▶ _TASK TO CARRY OUT_: Each line of the records below that holds "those" should be copied out.

▶ _DATA FOR ANALYSIS_:
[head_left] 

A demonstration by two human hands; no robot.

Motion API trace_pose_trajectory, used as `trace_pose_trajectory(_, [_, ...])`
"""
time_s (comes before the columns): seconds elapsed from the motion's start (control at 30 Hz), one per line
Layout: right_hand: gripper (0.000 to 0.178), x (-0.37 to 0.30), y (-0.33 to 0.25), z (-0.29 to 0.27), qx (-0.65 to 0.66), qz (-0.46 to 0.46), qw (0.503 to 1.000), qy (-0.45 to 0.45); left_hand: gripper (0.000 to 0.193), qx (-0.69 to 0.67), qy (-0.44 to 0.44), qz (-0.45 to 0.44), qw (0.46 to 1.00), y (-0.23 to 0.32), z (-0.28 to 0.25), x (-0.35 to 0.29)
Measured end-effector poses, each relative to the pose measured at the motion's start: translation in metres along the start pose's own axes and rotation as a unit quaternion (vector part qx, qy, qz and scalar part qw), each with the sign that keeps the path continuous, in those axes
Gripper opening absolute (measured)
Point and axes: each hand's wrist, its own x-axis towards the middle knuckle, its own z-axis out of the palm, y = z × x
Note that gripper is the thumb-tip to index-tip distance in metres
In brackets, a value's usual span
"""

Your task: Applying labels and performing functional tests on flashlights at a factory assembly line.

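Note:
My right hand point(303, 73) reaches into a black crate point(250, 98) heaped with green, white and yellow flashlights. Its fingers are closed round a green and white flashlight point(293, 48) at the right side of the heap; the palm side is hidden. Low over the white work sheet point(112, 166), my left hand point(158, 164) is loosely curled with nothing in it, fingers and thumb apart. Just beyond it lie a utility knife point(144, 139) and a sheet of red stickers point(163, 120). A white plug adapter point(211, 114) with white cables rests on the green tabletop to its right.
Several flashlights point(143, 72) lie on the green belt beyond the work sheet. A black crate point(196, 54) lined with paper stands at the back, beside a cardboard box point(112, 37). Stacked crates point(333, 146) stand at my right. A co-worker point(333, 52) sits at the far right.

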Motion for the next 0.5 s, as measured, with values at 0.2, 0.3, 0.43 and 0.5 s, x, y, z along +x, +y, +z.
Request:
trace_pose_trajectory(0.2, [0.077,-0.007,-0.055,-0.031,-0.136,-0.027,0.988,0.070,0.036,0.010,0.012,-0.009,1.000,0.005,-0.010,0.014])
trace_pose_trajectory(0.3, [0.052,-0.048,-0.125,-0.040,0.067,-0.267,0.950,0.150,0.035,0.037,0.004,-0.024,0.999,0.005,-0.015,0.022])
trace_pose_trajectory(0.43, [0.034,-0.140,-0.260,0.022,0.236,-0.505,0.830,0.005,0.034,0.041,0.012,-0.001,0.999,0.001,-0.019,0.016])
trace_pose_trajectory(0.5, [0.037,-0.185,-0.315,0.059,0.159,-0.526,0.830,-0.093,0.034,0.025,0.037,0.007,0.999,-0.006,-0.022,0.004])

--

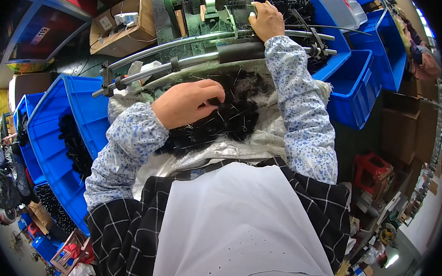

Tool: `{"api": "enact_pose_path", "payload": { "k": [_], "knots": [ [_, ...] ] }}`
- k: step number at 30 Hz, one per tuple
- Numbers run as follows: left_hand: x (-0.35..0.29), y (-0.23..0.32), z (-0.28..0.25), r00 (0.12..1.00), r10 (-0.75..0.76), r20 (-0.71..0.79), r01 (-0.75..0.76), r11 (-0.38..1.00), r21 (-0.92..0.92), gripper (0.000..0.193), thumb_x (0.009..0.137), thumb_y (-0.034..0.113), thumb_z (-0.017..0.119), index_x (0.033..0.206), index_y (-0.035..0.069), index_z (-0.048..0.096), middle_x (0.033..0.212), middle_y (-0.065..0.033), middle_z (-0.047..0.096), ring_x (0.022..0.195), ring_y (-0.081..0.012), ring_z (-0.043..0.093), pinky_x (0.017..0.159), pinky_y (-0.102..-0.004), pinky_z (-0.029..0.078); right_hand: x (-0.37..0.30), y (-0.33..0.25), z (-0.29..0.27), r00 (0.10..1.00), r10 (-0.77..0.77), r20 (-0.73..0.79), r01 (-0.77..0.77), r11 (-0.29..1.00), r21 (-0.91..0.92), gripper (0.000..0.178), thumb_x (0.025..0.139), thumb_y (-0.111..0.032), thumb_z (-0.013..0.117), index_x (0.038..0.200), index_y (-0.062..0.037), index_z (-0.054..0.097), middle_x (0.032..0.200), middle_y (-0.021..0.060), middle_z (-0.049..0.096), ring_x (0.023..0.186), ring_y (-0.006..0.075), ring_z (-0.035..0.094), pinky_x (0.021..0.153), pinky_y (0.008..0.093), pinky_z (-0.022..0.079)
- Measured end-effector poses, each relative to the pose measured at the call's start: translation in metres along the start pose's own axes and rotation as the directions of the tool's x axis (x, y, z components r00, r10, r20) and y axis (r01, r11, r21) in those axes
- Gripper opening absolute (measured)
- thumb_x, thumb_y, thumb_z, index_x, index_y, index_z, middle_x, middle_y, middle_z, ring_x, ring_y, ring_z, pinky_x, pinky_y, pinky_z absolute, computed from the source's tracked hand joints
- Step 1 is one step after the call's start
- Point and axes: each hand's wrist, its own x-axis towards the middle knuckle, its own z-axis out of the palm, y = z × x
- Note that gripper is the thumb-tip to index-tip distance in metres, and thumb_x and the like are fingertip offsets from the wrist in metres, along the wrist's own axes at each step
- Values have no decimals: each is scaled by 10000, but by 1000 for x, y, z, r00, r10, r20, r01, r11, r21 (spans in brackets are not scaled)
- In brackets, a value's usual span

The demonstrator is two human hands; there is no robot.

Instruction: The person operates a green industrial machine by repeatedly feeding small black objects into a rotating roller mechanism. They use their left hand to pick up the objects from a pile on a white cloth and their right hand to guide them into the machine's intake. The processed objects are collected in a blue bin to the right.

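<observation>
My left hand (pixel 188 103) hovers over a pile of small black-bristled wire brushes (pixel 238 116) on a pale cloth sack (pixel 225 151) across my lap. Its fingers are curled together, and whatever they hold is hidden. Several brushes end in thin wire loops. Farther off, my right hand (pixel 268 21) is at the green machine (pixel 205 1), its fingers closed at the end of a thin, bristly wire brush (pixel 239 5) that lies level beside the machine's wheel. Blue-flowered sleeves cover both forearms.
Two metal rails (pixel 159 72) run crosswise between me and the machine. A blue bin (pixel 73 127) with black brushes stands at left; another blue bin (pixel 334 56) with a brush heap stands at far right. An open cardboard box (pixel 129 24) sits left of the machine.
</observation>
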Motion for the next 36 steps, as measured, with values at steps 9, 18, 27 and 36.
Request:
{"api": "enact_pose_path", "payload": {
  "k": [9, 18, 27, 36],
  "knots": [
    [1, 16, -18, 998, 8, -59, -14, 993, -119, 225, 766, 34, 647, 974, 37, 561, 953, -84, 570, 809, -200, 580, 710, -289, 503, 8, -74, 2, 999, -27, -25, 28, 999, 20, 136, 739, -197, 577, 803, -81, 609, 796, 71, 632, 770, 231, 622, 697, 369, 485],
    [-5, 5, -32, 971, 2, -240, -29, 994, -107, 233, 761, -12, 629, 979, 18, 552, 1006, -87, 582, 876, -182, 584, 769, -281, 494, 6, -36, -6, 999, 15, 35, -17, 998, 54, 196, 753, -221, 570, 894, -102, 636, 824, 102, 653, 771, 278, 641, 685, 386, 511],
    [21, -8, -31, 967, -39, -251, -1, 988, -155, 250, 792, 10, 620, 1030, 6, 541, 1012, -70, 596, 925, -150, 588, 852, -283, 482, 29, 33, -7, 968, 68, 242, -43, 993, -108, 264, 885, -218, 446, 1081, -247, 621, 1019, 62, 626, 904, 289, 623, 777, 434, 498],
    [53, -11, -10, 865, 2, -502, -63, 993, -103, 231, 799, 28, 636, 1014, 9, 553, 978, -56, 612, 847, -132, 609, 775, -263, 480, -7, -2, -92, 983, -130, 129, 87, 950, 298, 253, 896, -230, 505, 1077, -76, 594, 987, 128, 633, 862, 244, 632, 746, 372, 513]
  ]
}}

▶ _REPLY_:
Measured end-effector poses, each relative to the pose measured at the motion's start: translation in metres along the start pose's own axes and rotation as a unit quaternion (vector part qx, qy, qz and scalar part qw), each with the sign that keeps the path continuous, in those axes
- Measured end-effector poses, each relative to the pose measured at the call's start: translation in metres along the start pose's own axes and rotation as the directions of the tool's x axis (x, y, z components r00, r10, r20) and y axis (r01, r11, r21) in those axes

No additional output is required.